The Blue Jays are in the thick of the Wild Card race, but they have still somewhat underperformed this season. This is a very streaky team that added two streaky players. DeJong can go on a heater and carry the team for two weeks, but then he might totally disappear at the plate for a month. Hicks has electric stuff with a fastball as high as 104, but his command often holds him back. Unlike the Orioles, making a safer play probably would have been the better move. Really, though, they need SP Alek Manoah to pitch like an ace again and 1B Vlad Guerrero and OF George Springer to hit like All-Stars.

At Least They Made a Trade

The New York Yankees and Boston Red Sox both came close to doing nothing, but instead they did…almost nothing. Smaller moves aren’t surprising from a Boston team that bought and sold last season to little success, but at least this year’s roster is much stronger. GM Chaim Bloom repeats how he wants to maintain the development pipeline, and sitting back at the deadline seems to be his answer.  Believing in INF Luis Urias as a bounce back candidate is a smart buy-low move, but they needed more pitching (sound familiar?). The Sox front office might honestly think the team is good enough as is to grab a playoff spot.

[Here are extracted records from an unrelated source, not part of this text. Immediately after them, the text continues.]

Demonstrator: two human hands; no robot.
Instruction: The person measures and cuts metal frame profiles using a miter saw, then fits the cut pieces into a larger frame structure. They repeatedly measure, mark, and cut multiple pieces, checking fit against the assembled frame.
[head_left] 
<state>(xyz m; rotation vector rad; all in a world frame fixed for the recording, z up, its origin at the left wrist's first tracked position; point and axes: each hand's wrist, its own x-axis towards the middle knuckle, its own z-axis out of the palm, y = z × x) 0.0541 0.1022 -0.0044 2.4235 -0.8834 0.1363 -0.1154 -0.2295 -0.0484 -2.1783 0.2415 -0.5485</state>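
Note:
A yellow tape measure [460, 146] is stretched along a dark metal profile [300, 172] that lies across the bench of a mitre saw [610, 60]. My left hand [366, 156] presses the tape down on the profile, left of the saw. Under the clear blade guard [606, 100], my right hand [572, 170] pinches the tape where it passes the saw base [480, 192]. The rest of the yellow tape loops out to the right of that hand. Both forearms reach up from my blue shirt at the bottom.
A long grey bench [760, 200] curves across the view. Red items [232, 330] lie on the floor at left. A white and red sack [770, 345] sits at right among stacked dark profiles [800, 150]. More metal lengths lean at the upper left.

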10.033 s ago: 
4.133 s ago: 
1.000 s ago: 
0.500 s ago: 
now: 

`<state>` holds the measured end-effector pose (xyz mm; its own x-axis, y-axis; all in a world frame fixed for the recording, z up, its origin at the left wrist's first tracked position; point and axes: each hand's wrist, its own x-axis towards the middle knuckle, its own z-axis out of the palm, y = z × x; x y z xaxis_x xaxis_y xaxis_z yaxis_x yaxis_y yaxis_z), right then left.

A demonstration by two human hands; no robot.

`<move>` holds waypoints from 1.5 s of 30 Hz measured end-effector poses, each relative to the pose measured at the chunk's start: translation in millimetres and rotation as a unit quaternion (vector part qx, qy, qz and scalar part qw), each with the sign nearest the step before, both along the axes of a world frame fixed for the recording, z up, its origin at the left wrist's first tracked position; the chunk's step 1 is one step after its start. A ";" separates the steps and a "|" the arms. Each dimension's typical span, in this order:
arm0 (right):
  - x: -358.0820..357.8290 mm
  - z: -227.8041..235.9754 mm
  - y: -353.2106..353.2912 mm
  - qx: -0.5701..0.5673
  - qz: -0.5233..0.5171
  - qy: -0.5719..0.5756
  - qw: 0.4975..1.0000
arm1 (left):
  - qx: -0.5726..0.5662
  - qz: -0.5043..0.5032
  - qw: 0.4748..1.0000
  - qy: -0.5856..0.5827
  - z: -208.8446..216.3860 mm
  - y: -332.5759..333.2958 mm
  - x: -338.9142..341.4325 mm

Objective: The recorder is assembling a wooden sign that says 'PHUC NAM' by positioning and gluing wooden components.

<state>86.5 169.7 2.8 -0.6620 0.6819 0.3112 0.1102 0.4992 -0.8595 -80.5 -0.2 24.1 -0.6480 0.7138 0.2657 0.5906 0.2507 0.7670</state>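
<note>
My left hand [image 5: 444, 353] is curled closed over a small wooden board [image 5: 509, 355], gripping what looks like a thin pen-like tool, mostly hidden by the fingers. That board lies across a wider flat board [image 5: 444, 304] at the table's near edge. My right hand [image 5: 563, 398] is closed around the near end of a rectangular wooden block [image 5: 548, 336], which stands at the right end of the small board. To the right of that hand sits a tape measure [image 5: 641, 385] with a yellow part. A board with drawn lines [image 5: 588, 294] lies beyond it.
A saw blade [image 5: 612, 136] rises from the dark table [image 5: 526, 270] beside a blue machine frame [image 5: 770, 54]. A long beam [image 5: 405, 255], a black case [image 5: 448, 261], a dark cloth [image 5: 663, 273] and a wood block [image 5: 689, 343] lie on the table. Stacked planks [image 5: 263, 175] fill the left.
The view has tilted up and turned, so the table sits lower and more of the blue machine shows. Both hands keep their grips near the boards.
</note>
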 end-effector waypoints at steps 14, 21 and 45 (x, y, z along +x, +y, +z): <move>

For some reason, GM Brian Cashman seems to think that is the case in the Bronx, as well. The Yankees were clear losers this deadline by acquiring two relievers, when the bullpen is the only good part of the roster. RP Keynan Middleton is a solid addition, the kind the O’s or Arizona Diamondbacks could really use, but he is just another sinkerballer in the Yanks’ bullpen. The real head scratcher is that they did not trade for an outfielder. It seems like the Yankees couldn’t decide whether they wanted to buy or sell, and by the time they decided to add, the clock was running out. The current lineup will not get the Yankees to the playoffs, and no help is on the way. Many fans are calling for Cashman’s head, and I don’t blame them.